*** Opening Stored data ***
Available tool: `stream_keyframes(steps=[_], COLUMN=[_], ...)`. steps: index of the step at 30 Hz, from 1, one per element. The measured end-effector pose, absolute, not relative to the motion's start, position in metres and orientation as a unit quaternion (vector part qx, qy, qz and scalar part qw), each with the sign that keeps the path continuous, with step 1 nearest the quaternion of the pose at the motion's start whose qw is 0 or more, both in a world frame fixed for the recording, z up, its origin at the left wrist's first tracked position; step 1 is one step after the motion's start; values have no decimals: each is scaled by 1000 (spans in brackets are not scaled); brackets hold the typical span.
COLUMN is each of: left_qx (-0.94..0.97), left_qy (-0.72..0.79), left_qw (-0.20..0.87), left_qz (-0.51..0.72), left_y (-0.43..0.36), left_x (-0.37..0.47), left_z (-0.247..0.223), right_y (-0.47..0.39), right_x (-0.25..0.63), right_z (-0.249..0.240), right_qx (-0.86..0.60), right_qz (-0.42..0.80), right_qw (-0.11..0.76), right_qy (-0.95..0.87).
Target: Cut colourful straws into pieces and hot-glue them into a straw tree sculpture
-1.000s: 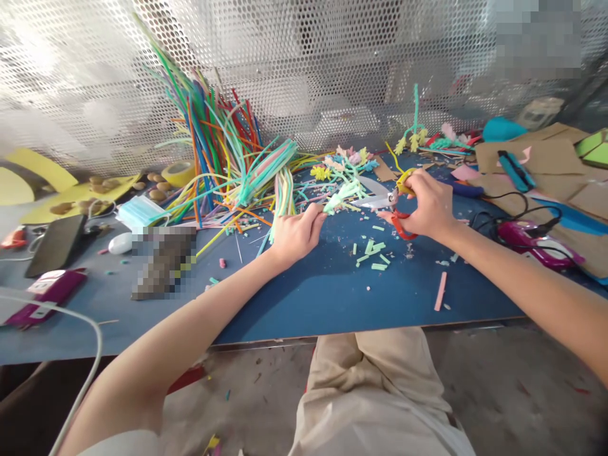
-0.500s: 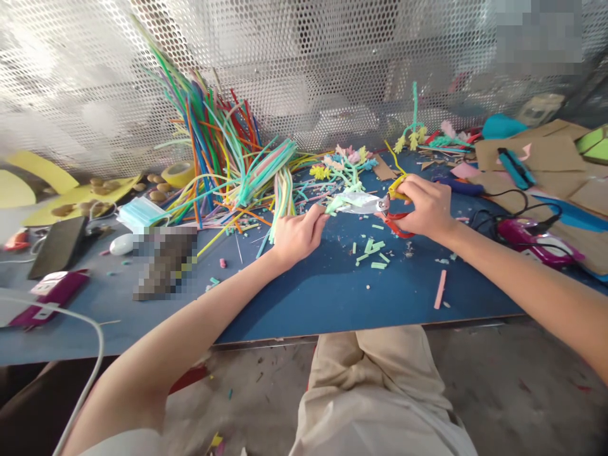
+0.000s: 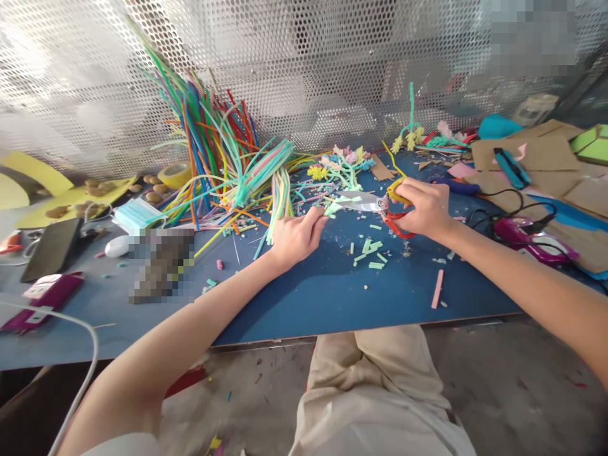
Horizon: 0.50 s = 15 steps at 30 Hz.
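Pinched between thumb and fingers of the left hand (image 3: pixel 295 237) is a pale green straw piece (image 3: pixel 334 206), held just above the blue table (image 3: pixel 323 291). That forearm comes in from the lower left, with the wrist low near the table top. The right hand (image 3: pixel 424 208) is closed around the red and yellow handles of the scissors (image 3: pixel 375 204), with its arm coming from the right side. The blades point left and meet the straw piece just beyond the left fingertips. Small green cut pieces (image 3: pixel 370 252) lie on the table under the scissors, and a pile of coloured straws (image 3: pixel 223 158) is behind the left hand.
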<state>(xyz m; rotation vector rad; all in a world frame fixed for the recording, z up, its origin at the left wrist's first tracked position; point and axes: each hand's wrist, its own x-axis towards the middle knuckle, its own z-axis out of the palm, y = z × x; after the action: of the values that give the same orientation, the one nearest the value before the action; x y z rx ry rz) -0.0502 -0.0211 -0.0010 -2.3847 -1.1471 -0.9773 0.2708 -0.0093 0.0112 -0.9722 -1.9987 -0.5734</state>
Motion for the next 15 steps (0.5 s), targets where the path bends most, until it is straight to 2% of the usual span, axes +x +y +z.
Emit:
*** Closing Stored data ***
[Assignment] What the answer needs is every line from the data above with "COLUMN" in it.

[Response for this exercise]
Available tool: `stream_keyframes(steps=[_], COLUMN=[_], ...)`. steps: index of the step at 30 Hz, from 1, one per element. The measured end-effector pose, absolute, not relative to the motion's start, position in metres and orientation as a unit quaternion (vector part qx, qy, qz and scalar part qw), each with the sign that keeps the path continuous, with step 1 nearest the quaternion of the pose at the motion's start whose qw is 0 or more, both in a world frame fixed for the recording, z up, its origin at the left wrist's first tracked position; step 1 is one step after the motion's start; values have no decimals: each is scaled by 1000 (spans in brackets are not scaled); brackets hold the typical span.
COLUMN is each of: left_qx (-0.94..0.97), left_qy (-0.72..0.79), left_qw (-0.20..0.87), left_qz (-0.51..0.72), left_y (-0.43..0.36), left_x (-0.37..0.47), left_z (-0.247..0.223), right_y (-0.47..0.39), right_x (-0.25..0.63), right_z (-0.249..0.240), right_qx (-0.86..0.60), right_qz (-0.42..0.80), right_qw (-0.11..0.76), right_qy (-0.95..0.87).

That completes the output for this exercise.